#### WORK REQUEST:
What should come back is the data below, word for word, minus any picture.

╭──

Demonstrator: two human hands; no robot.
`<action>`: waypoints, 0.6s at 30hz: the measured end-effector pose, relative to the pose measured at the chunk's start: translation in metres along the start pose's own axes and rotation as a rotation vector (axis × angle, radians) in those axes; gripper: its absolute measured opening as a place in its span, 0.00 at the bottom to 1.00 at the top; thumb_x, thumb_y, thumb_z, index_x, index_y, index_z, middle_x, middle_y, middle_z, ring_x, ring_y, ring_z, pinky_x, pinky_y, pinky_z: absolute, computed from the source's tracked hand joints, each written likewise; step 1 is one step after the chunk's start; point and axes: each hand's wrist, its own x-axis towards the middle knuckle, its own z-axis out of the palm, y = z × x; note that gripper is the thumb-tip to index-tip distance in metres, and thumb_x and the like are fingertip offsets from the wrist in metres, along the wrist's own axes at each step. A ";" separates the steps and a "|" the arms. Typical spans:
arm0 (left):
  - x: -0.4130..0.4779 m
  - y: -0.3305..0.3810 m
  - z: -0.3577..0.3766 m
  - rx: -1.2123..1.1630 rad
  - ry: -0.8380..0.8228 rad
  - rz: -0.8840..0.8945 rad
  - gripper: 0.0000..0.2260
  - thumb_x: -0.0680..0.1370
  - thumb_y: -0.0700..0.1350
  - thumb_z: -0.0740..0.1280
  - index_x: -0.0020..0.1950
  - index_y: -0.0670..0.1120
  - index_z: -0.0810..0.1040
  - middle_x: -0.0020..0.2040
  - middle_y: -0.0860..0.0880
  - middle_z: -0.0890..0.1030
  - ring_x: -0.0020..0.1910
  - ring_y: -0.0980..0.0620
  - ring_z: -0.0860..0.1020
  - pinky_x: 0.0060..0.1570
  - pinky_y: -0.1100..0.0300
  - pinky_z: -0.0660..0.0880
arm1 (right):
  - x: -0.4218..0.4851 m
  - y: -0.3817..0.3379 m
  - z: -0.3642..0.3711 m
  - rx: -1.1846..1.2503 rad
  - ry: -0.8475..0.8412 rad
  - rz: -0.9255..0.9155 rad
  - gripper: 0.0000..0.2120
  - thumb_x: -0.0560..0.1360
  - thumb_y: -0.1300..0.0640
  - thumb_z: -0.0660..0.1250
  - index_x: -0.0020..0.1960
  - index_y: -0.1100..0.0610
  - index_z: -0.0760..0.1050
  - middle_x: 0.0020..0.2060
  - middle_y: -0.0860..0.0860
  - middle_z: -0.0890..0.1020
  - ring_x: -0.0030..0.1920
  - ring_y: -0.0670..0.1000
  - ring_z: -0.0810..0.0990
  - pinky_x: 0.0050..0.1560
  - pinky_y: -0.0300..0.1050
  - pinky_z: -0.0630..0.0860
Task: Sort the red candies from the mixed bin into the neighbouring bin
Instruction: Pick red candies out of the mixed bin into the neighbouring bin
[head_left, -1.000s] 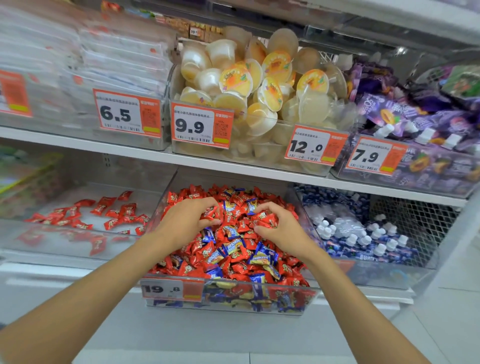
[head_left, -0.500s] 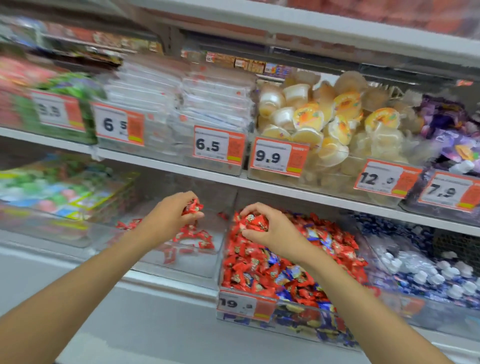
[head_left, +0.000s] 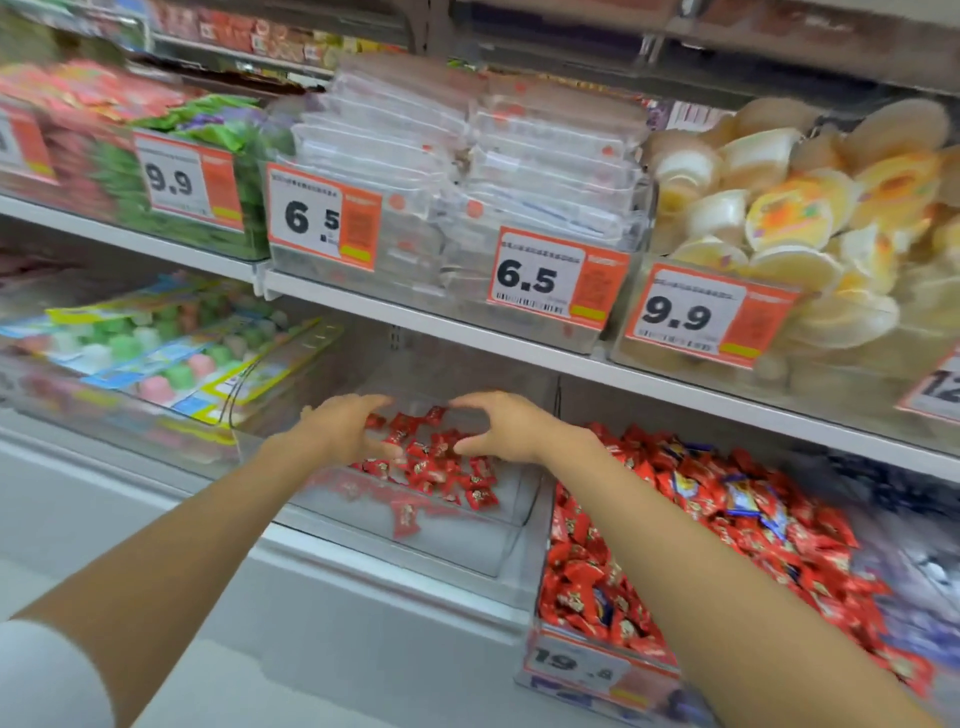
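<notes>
The whole frame is smeared by motion, most of all along the left edge and in the lower right corner, so small print on the wrappers cannot be read. The right forearm crosses the mixed bin (head_left: 670, 701) and hides a strip of its contents; the bin's far right end dissolves into blur. The price tag (head_left: 576, 662) on its front reads 19 and then a digit too smeared to be sure of. A white sleeve (head_left: 41, 675) is cut off at the lower left corner.

The red candies (head_left: 441, 467) are small wrapped pieces with a pale mark on each. A thin, loose layer of them lies in the neighbouring bin (head_left: 457, 540), a clear box at centre frame, just left of the mixed bin. The mixed bin is heaped with the same red pieces, with blue candies (head_left: 737, 496) scattered among them.

The left grip (head_left: 337, 431) and right grip (head_left: 511, 428) hang over the clear bin, fingers spread and released, facing each other with a few red pieces showing between them. Whether those pieces are in the air or lying below cannot be told.

The upper shelf (head_left: 415, 317) runs close above both bins, leaving a low opening. The bins' walls touch side by side.
</notes>
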 end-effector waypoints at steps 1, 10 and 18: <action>-0.003 0.003 0.000 -0.031 0.015 0.034 0.34 0.71 0.61 0.70 0.73 0.52 0.65 0.70 0.49 0.71 0.69 0.47 0.69 0.67 0.47 0.66 | -0.012 0.004 -0.005 0.012 0.055 -0.002 0.26 0.75 0.49 0.69 0.71 0.52 0.69 0.71 0.51 0.71 0.70 0.53 0.68 0.69 0.46 0.65; -0.066 0.155 -0.006 -0.224 0.266 0.446 0.18 0.75 0.53 0.69 0.62 0.48 0.77 0.57 0.49 0.80 0.57 0.51 0.77 0.58 0.58 0.72 | -0.185 0.100 -0.017 0.117 0.564 0.084 0.08 0.74 0.61 0.69 0.53 0.53 0.81 0.49 0.49 0.82 0.51 0.46 0.78 0.55 0.38 0.70; -0.083 0.249 0.047 0.082 -0.041 0.555 0.29 0.72 0.61 0.69 0.69 0.51 0.68 0.66 0.48 0.72 0.65 0.47 0.68 0.64 0.54 0.65 | -0.258 0.171 -0.002 0.299 0.544 0.218 0.08 0.76 0.60 0.69 0.50 0.48 0.78 0.48 0.46 0.82 0.48 0.41 0.80 0.52 0.38 0.73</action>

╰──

#### SOLUTION:
Demonstrator: two human hands; no robot.
`<action>`: waypoints, 0.6s at 30hz: the measured end-effector pose, relative to the pose measured at the chunk's start: translation in metres along the start pose's own axes and rotation as a rotation vector (axis × angle, radians) in those axes; gripper: its absolute measured opening as a place in its span, 0.00 at the bottom to 1.00 at the top; thumb_x, thumb_y, thumb_z, index_x, index_y, index_z, middle_x, middle_y, middle_z, ring_x, ring_y, ring_z, pinky_x, pinky_y, pinky_z: absolute, computed from the source's tracked hand joints, each written likewise; step 1 is one step after the chunk's start; point and axes: each hand's wrist, its own x-axis towards the middle knuckle, its own z-axis out of the palm, y = z × x; note that gripper is the thumb-tip to index-tip distance in metres, and thumb_x and the like are fingertip offsets from the wrist in metres, along the wrist's own axes at each step. A ";" separates the steps and a "|" the arms. Typical spans:
arm0 (left):
  - x: -0.4130..0.4779 m
  - y: -0.3305..0.3810 m
  - z: -0.3577..0.3766 m
  - rx: -1.2123..1.1630 rad
  - ry: -0.8380..0.8228 rad
  - rz: -0.8840..0.8945 rad
  - gripper: 0.0000..0.2260
  - thumb_x: -0.0680..0.1370
  - thumb_y: -0.0700..0.1350
  - thumb_z: -0.0740..0.1280
  - index_x: -0.0020..0.1950
  - index_y: -0.0670..0.1120
  - index_z: -0.0810..0.1040
  - middle_x: -0.0020..0.2040
  - middle_y: -0.0860..0.0880
  - middle_z: -0.0890..0.1030
  - ring_x: -0.0020..0.1910
  - ring_y: -0.0980..0.0620
  - ring_z: -0.0860..0.1020
  - pinky_x: 0.0060..0.1570
  - pinky_y: -0.1100..0.0300
  - pinky_z: -0.0660..0.0880
arm1 (right):
  - x: -0.4218..0.4851 m
  - y: -0.3817..0.3379 m
  - z: -0.3642..0.3711 m
  - rx: -1.1846..1.2503 rad
  - ry: -0.8475..0.8412 rad
  - rz: -0.9255..0.9155 rad
  - gripper: 0.0000..0.2120
  - thumb_x: -0.0560..0.1360
  - thumb_y: -0.1300..0.0640
  - thumb_z: -0.0660..0.1250
  - index_x: -0.0020..0.1960
  - index_y: -0.1100..0.0610
  - index_z: -0.0760..0.1050
  - middle_x: 0.0020..0.2060
  - middle_y: -0.0860..0.0860
  - middle_z: -0.0890..0.1020
  - ring_x: -0.0030..0.1920
  - ring_y: -0.0670..0.1000
  - ring_z: -0.0810..0.0990
  - pinky_x: 0.0050..0.1560
  - pinky_y: -0.0300..0.1050
  - pinky_z: -0.0630..0.0860
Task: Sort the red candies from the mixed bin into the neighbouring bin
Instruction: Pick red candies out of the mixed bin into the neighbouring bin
[head_left, -1.000s] 
[head_left, -0.500s] 
[head_left, +0.000s] 
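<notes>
The whole frame is smeared by motion, most of all along the left edge and in the lower right corner, so small print on the wrappers cannot be read. The right forearm crosses the mixed bin (head_left: 670, 701) and hides a strip of its contents; the bin's far right end dissolves into blur. The price tag (head_left: 576, 662) on its front reads 19 and then a digit too smeared to be sure of. A white sleeve (head_left: 41, 675) is cut off at the lower left corner.

The red candies (head_left: 441, 467) are small wrapped pieces with a pale mark on each. A thin, loose layer of them lies in the neighbouring bin (head_left: 457, 540), a clear box at centre frame, just left of the mixed bin. The mixed bin is heaped with the same red pieces, with blue candies (head_left: 737, 496) scattered among them.

The left grip (head_left: 337, 431) and right grip (head_left: 511, 428) hang over the clear bin, fingers spread and released, facing each other with a few red pieces showing between them. Whether those pieces are in the air or lying below cannot be told.

The upper shelf (head_left: 415, 317) runs close above both bins, leaving a low opening. The bins' walls touch side by side.
</notes>
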 end-effector waypoints at steps 1, 10 and 18: <action>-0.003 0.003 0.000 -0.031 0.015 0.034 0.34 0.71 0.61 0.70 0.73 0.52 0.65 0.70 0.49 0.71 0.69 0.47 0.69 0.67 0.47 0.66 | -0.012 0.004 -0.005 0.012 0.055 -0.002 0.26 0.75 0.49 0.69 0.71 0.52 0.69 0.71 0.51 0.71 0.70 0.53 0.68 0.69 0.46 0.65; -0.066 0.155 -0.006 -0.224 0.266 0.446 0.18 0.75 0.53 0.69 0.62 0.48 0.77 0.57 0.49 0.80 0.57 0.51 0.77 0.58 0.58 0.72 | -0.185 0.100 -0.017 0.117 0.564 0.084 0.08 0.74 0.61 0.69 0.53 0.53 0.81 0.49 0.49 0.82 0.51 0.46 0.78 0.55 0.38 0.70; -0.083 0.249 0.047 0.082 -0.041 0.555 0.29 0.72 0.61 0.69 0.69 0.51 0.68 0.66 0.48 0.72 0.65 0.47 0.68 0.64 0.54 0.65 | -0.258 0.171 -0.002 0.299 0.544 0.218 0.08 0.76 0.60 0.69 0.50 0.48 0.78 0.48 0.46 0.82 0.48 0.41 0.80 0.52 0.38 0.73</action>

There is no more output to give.